By Asheesh Agarwal 

The Federal Trade Commission’s (FTC) Chair misapprehends the nature of the Chinese challenge to America’s global technological leadership.  This misunderstanding could lead the FTC, and other policymakers, to support misguided legislative and regulatory efforts that would hamstring our domestic tech sector to the benefit of our overseas strategic competitors.

During an interview last week with CNBC, Kara Swisher asked FTC Chair Lina Khan whether competition from foreign companies, particularly Chinese companies, obviated any concerns about a lack of competition here at home. Swisher also asked whether U.S. policymakers should worry about Chinese efforts to invest in U.S. companies and gather consumer data and intellectual property from them.  Finally, Swisher asked the chair for her views on China’s recent crackdown on its own tech sector.
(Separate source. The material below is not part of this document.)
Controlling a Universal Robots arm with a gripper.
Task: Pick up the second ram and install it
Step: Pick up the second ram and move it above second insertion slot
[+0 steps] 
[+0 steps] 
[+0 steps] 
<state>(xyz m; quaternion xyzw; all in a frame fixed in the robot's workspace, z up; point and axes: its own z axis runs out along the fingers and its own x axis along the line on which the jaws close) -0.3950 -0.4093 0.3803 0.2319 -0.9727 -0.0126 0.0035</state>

The chair’s responses reflect at least three significant errors.  In discussing China, Khan said that the United States should not adopt “national champions,” a model whereby countries decide to give certain companies a pass from law enforcement on grounds that those companies are too important to a nation’s economy. This is a red herring. No policymaker is arguing that the United States should treat tech companies as “national champions” or give them a pass from antitrust laws. The tech companies are and should be subject to the law, just like any other company. Indeed, Amazon, Apple, Facebook, and Google all are currently facing significant antitrust investigations or lawsuits, or both. Instead, people who support the current antitrust consensus oppose efforts to change the antitrust laws in ways that are designed to punish these and other tech companies. The United States should not change the rules to kneecap its most successful and innovative companies, even as it takes pain to ensure that those companies comply with existing law.

Next, the chair ignored the reality that foreign companies can and do compete with their American counterparts.  This is not the 1950s, when most of the world’s leading companies called the United States home. Instead, companies like Alibaba, Tencent, Baidu, and Bytedance, which owns TikTok, offer competing services that can challenge American products. For the moment setting aside any security and privacy concerns, this competition can benefit consumers by providing them with a greater variety of products. They guard against American complacency. Khan, however, may not fully appreciate that the world is bigger than “Big Tech” and that efforts to cripple those companies could result in foreign companies, particularly Chinese companies who are state-owned and dominated, moving to fill the leadership void.

Finally, the chair misunderstands the nature of China’s crackdown on its domestic tech sector. As several observers have explained, China did not rein in its tech sector to protect consumers, or to combat high prices, but rather to protect the Chinese Communist Party’s (CCP) monopoly on power.  President Xi and the CCP brought to its heel Jack Ma, founder of Alibaba, and other Chinese tech titans because they dared to show some independence from the ruling party. As a result, with the full backing of state and party resources, these Chinese companies are likely to become even bigger threats to American technological leadership. For instance, China has set a goal of erecting 10,000 “Little Giants” by 2025. These are Chinese “national champions,” promising startups that will receive tax breaks and financial incentives, along with protection from regulatory punishment.

Chair Khan is right that this form of competition is not the American way.  It is, however, the way of the CCP.  Given this reality, American policymakers should not rewrite the rules to handcuff America’s most innovative companies and leave them at a significant competitive disadvantage.